In my new project, we did the whole coding in erlang. Yaws is our front-end. When running a load test, we observed that memory usage goes high and ultimately crash the erlang virtual machine. We did a thorough analysis of our code to find any possible memory leak (not possible as erlang uses garbage collection) and also studied the code for any possible recursion instead of tail recursion. We did not find any. It was pretty puzzling. Then I did find one strange thing. This is all about erlang garbage collection works.



In turns out that Erlang's garbage collection works per process. Each process has its own heap and stack.
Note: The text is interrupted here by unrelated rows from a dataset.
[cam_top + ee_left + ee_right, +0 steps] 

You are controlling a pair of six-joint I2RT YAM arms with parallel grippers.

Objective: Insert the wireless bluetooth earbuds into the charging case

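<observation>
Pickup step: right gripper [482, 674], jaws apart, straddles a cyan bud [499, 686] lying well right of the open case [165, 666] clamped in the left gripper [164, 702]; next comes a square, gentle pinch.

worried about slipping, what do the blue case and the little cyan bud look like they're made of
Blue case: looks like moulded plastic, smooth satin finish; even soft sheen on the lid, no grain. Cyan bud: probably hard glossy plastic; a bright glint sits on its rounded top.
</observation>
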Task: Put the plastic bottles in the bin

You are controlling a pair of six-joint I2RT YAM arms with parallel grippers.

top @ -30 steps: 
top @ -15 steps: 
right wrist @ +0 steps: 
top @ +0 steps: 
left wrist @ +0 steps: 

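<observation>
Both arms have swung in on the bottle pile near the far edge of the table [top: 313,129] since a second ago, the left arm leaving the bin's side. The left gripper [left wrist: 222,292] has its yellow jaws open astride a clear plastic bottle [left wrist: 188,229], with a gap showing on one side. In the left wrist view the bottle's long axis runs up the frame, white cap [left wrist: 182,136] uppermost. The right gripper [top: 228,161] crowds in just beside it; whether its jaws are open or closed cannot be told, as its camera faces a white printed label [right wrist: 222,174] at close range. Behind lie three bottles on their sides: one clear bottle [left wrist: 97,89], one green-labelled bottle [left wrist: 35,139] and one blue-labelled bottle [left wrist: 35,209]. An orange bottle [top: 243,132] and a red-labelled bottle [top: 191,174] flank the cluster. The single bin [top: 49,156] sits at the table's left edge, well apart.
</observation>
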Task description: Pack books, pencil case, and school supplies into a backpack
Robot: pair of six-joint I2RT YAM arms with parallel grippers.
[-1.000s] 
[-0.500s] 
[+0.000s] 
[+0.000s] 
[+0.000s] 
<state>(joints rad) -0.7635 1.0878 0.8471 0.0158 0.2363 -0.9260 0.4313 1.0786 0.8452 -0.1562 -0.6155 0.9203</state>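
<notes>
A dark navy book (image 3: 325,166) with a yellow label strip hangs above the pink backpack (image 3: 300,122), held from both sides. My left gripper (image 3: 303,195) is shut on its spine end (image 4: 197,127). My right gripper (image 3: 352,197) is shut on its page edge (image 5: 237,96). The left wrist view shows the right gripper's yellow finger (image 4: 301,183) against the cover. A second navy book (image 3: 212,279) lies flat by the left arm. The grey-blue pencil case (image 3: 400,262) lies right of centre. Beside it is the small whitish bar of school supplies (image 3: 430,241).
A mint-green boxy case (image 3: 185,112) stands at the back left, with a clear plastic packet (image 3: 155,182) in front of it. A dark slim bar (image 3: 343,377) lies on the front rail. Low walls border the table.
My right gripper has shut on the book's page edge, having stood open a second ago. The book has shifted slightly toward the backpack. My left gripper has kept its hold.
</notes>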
If a process is a long running one and does lot of things for each call, memory gets accumulated and will get released very slowly. When Erlang virtual machine is busy doing things, garbage collection thread gets lower priority and may never get called. Even if it is called, it may not do the whole memory garbage collection. Thus, memory keeps on growing.
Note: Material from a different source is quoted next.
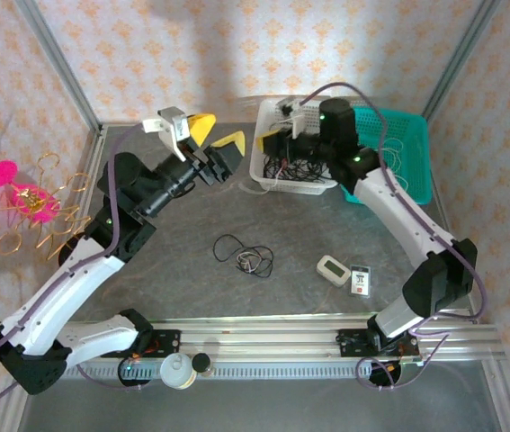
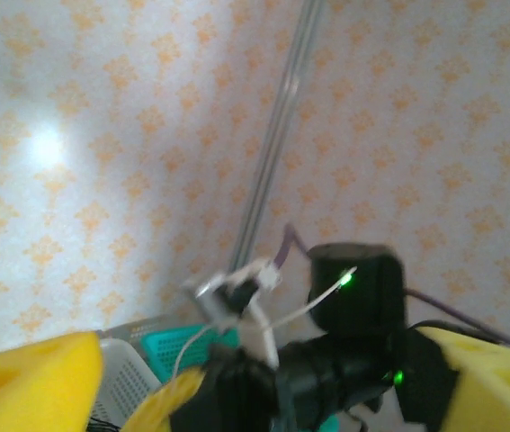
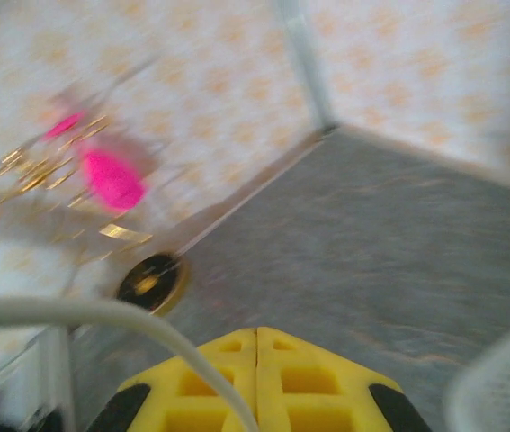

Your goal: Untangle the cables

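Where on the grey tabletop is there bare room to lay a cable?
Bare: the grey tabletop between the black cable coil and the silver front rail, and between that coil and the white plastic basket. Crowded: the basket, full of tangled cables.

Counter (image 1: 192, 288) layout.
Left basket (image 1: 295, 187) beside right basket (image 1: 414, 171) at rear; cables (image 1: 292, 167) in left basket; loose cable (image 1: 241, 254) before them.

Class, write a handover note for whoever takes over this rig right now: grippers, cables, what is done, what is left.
Left gripper: open, empty, raised above the table.
Right gripper: shut, over the white basket; I cannot tell whether it pinches a cable.
Cables: black tangle in the white basket; one black cable lies loose on the table.
Done: apparently that one cable is out.
Left: the tangle in the basket.
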Action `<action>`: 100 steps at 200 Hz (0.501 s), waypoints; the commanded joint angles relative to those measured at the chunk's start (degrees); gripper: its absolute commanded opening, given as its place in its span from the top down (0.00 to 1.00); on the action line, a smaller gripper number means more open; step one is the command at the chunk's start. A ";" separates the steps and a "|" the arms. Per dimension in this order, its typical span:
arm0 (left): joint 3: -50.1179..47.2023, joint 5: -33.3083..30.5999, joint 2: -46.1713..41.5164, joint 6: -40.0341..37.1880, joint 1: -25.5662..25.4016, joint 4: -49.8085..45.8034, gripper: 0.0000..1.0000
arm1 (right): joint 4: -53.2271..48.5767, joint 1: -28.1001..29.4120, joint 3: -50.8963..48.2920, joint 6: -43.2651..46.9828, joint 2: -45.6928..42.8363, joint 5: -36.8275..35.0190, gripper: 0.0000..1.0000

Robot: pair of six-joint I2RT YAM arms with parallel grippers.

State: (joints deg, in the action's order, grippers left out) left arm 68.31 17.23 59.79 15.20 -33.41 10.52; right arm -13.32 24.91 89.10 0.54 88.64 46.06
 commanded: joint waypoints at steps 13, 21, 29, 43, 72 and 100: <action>-8.22 -2.25 -4.66 1.17 -0.45 5.89 0.06 | -11.77 -7.11 12.39 -1.64 -0.85 -27.86 1.00; -9.93 -1.75 -5.50 1.35 -0.43 5.59 0.08 | -13.31 -9.19 14.61 -0.80 0.51 -33.96 1.00; -11.79 -1.33 -6.39 1.70 -0.44 5.29 0.10 | -14.84 -11.73 16.83 -0.25 2.44 -37.98 1.00; -15.19 -1.40 -8.20 2.52 -0.45 5.26 0.12 | -18.02 -17.04 21.82 0.13 6.94 -41.01 1.00; -20.80 -2.44 -11.58 4.88 -0.49 5.03 0.13 | -21.22 -25.60 29.71 -0.73 16.33 -41.05 1.00; -23.76 -2.25 -12.33 6.42 -0.45 4.23 0.14 | -23.73 -28.92 33.69 -0.80 24.95 -41.88 1.00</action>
State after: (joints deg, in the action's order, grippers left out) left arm 46.41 15.59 48.56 19.16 -33.41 13.10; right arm -30.33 -2.90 120.38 -0.01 107.00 8.19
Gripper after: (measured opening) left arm 0.861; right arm 0.053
In our code, we were running a gen server. This gen server was doing lot of work in the same process. We were running several hundreds of these gen_servers (monitored by a supervisor). Child specs for the supervisor was created dynamically depending on the initial configuration. In nutshell, it was doin the following




-module(foo_server)
-behaviour(gen_server)

% Not outlining all methods exported here, only the required ones

execute(Params) ->
gen_server:call({run, Params}).

handle_call({run, Params}, _From, State) ->
some_module:execute(Params). % some_module:execute does most of the work here.
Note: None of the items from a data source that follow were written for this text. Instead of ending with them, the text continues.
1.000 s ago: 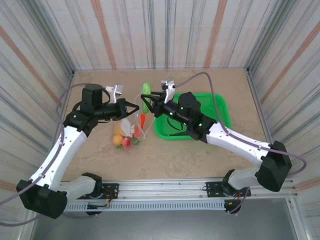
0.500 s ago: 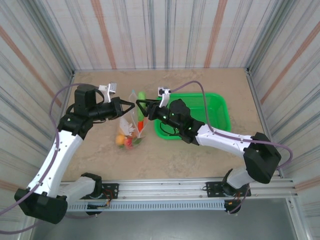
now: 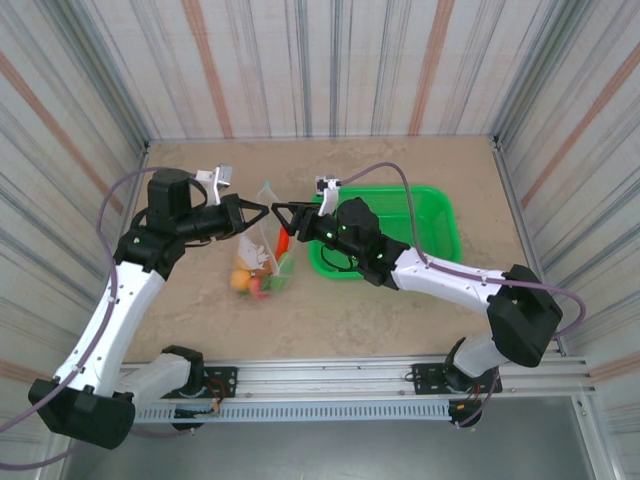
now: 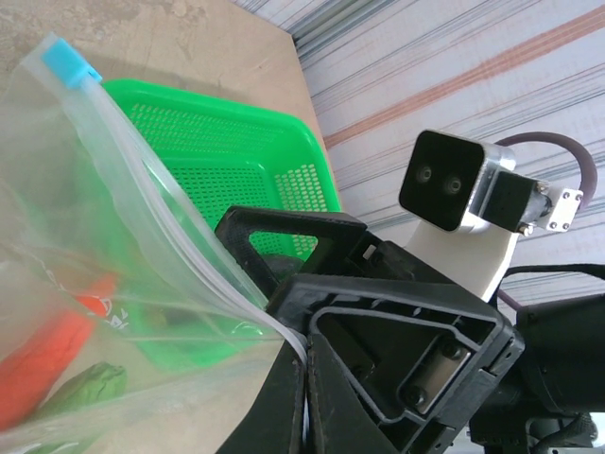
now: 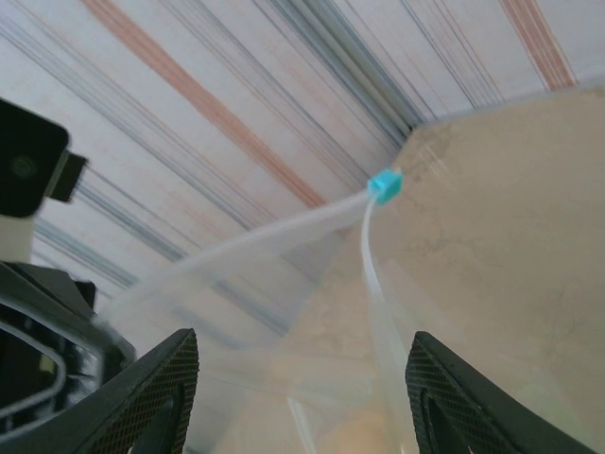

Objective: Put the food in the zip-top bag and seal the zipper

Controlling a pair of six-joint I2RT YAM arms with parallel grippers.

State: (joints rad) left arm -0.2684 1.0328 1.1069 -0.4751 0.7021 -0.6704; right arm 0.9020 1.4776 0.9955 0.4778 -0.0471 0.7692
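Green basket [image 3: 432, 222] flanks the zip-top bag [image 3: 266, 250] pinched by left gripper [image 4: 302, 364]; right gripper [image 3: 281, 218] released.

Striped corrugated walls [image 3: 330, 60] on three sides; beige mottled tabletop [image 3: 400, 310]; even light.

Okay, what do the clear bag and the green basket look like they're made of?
Clear zip-top bag: thin soft plastic film, glossy and see-through; it creases, and the food shows through it. Green mesh basket: probably rigid moulded plastic, slightly shiny, with a uniform perforated grid.
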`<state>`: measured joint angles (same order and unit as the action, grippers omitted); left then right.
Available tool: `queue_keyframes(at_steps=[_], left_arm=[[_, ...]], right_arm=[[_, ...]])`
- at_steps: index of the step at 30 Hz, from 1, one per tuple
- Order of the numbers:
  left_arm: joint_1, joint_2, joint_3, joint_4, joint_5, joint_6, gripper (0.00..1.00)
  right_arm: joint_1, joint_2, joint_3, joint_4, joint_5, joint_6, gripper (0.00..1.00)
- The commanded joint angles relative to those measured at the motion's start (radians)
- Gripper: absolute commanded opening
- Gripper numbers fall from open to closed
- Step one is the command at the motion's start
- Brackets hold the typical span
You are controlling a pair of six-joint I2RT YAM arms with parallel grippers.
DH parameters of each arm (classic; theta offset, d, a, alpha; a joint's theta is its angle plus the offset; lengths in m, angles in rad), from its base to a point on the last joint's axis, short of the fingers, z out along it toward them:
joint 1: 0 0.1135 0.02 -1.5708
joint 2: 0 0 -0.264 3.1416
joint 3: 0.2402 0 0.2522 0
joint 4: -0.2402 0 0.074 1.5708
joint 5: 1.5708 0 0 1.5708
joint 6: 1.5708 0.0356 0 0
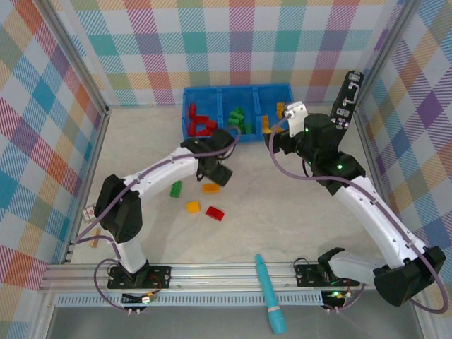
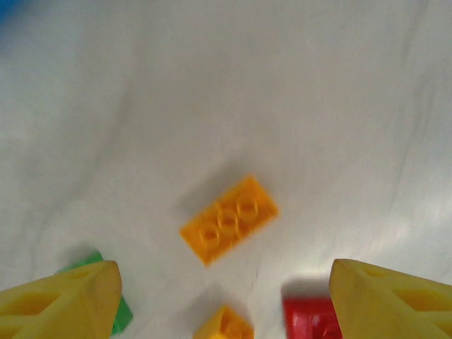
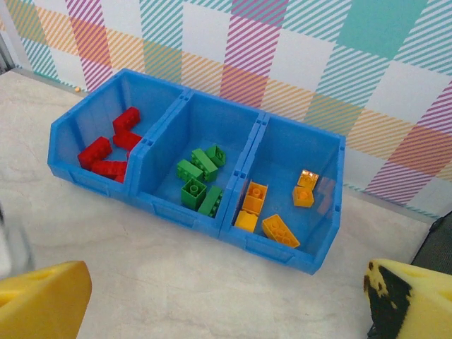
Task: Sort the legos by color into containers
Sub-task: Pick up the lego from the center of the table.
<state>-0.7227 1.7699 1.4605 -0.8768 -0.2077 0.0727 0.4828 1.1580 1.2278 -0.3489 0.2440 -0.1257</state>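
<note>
Four loose pieces on the table [image 1: 296,212], close together near the middle: green brick [image 1: 176,188], orange brick [image 1: 210,188], yellow-orange brick [image 1: 193,207], red brick [image 1: 214,212].

Left gripper [image 1: 219,174] hangs just above the orange brick. Left wrist view: yellow fingers [image 2: 60,300] spread wide, nothing between them. The orange brick [image 2: 228,219] lies flat on the table ahead of them, untouched.

Blue bin [image 1: 212,89] sits at the far edge against the checked wall. Right wrist view: red bricks [image 3: 106,152] in its left compartment, green bricks [image 3: 200,176] in the middle, orange bricks [image 3: 272,212] in the right.

Right gripper [image 1: 280,141] is poised near the bin's right end, fingers [image 3: 42,300] apart and empty.

Teal tool [image 1: 270,293] lies by the near rail.
</note>
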Motion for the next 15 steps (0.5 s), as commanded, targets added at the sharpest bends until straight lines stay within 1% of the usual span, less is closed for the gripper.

Note that here some_module:execute/1 runs in the same process as gen_server. Idea here was that gen_server is monitored by supervisor and we get free process monitoring. But since same process gets called over and over again, memory accumulates. Running load test was increasing memory usage.



Now Erlang process comes to rescue. Because of functional aspect, it got pretty easy to change the code to run some_module:execute/1 in a different process and return the result to the caller via process message passing. I did the following changes


-module(foo_server)

execute(Params) ->
MySelf = self(),
spawn( fun() -> Result = some_module:execute(Params), MySelf ! {MySelf, Result} end),
receive
{MySelf, R} -> R;
after 1000 -> {error, timeout}
end.


Eureka! Running the same load test did not result in increased memory usage. Memory was pretty stable even after running the load test for more than an hour.


1 comment:

Unknown said...

Dude thanks! I have been going over code for the last 3 days trying to figure out why mem was not being released.